First let us clarify the main difference between a Dial Indicator(DI) and a Dial Test Indicator(DTI). A dial indicator has a plunger which moves in and out to detect the measurement being taken Photo 1, whilst  the dial test indicator has a swinging stylus to make the test, Photo 2. Also, the dial indicator has a much larger measuring range, typically 10mm compared to 1mm. Dial indicators are therefore used mainly to measure distance whereas dial test indicators are used to set position.

 

The method of mounting a DI is by gripping the barrel,

in which the plunger moves, photograph 1, or a lug on its rear, Photo 3. A DTI has a small dovetail on its rear on which an adaptor (usually provided) is fitted.
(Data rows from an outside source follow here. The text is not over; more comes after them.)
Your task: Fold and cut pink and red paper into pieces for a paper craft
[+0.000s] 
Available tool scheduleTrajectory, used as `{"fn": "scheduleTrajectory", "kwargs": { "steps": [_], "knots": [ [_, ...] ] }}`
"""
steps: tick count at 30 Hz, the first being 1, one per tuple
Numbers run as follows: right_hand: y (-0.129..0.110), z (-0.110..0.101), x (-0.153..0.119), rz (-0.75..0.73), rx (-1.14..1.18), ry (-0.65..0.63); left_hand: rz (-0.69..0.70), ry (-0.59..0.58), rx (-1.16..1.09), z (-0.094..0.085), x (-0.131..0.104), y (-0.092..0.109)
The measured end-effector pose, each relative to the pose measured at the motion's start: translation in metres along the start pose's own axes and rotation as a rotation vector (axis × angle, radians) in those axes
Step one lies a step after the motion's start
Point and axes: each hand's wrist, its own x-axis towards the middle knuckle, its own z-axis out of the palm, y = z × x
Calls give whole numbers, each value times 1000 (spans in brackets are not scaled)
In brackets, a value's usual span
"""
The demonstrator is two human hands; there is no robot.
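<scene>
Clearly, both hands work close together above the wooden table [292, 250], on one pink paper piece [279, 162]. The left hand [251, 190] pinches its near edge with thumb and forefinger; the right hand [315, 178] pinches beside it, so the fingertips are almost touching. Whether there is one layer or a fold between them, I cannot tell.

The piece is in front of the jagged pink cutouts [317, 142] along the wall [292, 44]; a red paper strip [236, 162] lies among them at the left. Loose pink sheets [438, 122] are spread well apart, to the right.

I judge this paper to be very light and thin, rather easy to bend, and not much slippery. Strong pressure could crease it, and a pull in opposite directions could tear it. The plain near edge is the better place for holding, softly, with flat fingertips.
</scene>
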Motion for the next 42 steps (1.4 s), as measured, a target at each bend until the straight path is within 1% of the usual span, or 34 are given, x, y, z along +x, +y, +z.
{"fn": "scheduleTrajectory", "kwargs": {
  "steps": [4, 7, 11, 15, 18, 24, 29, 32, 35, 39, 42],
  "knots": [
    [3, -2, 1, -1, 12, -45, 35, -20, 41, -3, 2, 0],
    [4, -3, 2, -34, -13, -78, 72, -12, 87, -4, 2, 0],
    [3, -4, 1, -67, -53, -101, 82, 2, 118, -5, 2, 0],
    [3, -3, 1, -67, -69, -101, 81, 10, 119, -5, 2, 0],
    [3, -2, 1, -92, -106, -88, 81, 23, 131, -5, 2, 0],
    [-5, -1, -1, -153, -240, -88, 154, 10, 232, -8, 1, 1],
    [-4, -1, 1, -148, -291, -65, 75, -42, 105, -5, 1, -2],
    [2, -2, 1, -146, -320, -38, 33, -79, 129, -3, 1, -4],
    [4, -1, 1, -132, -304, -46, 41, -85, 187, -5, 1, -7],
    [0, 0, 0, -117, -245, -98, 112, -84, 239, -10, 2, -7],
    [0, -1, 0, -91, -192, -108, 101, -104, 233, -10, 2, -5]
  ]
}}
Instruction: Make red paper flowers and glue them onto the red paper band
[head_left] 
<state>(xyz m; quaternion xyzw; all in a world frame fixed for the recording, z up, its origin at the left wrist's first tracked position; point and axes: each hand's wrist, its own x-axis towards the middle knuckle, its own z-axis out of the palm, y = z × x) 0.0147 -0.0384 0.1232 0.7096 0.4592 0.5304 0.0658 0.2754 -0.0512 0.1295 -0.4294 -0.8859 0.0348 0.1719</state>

Photo 4.

 

Often the problem with using a DI or DTI is getting it into position for the test and having a method of securing the assembly at the non working end. The photographs that follow(except photograph 8) all use my DI/DTI accessories for the purpose. LINK

 

Often the jaws of a machine vice set up on the milling machine table require to be accurately in line with either the X or Y axis, Photo 5 shows this being done for the Y axis.

 

When setting parts accurately on the faceplate, suitably placed toolmakers buttons, assisted by a DTI, can be used, Photo 6. Much easier though is to position the part whilst the faceplate is horizontal  and this can be done using my faceplate balancing fixture, Photo 7.

 

Photo 8 shows a DTI being used to position a round bore central below the milling machines spindle. This assembly uses the DTI mounting facility provided with a Wiggler workpiece positioning kit.

 

If a  part needs to run perfectly true on the lathe the four jaw is used for this as the three jaw cannot be guaranteed to give the accuracy required. Photo 9 and Photo 10 show methods of setting up the DI for checking the result.

An angle plate is being check to see that the top edge is parallel with its base, Photo 11.